As for McIntosh, he’s aware that Lake Windermere Pointe has its detractors but argues that the project fills an existing demand. “Any time there is something new in a community, it scares people,” he says. “You’re never going to satisfy everyone.” And even though almost 40 per cent of his units remain unsold, he sees growth in Lake Windermere Pointe’s future. The current development’s 224 units are only Phase 1; up next – as soon as the market allows, he says – construction will commence on a 140-unit resort and hotel complex, building permits pending. “This is not the first time the economy has slowed down,” he notes. “While we are suffering right now, it is nothing like during the national energy policy in the early ’80s.”


Still, with Invermere’s businesses, services and lakefront already at capacity – not to mention the excess of inventory on the market – it’s difficult to imagine how these future plans will fit into the picture. While McIntosh is confident that town council will support the next stage of his development, Mayor Taft now acknowledges that Lake Windermere Pointe may not have been an appropriate fit for Invermere and is hesitant to endorse any new development: “We got a pretty loud and clear message from people that the Lake Windermere Pointe project was too dense and that a repeat of that in a larger scale to the east is not something that is desirable.” 

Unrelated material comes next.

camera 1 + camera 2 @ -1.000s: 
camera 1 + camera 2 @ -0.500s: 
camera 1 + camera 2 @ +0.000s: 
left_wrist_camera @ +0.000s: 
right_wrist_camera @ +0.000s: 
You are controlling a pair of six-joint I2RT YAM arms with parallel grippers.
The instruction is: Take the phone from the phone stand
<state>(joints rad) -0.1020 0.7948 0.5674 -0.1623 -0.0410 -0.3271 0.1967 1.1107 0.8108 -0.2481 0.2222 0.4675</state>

Instead, Taft believes Invermere will continue to grow by attracting visitors outside the already saturated July-August time frame. He points to an unfinished conference centre, part of the Resort at Copper Point. After months of construction delays, the development went into receivership in March 2009, but Taft is hopeful it will eventually move forward. He also sees new opportunities as baby boomers retire. “The next big push is away from recreational condos and more into 55-plus retirement units,” he says. “Instead of only a weekend destination, [retirement properties] will be a May-to-October summer residence.”


Gordon Bagan, on the other hand, believes the economic crisis slowed growth just in the nick of time, providing Invermere with time to pause and reflect. “What is Invermere going to be in the future?” he wonders, adding that he thinks the town lacks adequate transportation and the sort of health-care facilities needed to become a large-scale retirement destination. “People need to realize that this town is not going to be huge.”

In Bagan’s view, Invermere is as big as it ever should be; it’s no longer able to absorb more people, so developers and town council should pat themselves on the back and declare Invermere complete, he says, their work finished.

“On the August long weekend now, our golf courses are full, our restaurants are full, our roads are full and our beaches are full. So how can we have any more development? Where would they go? What would they use?”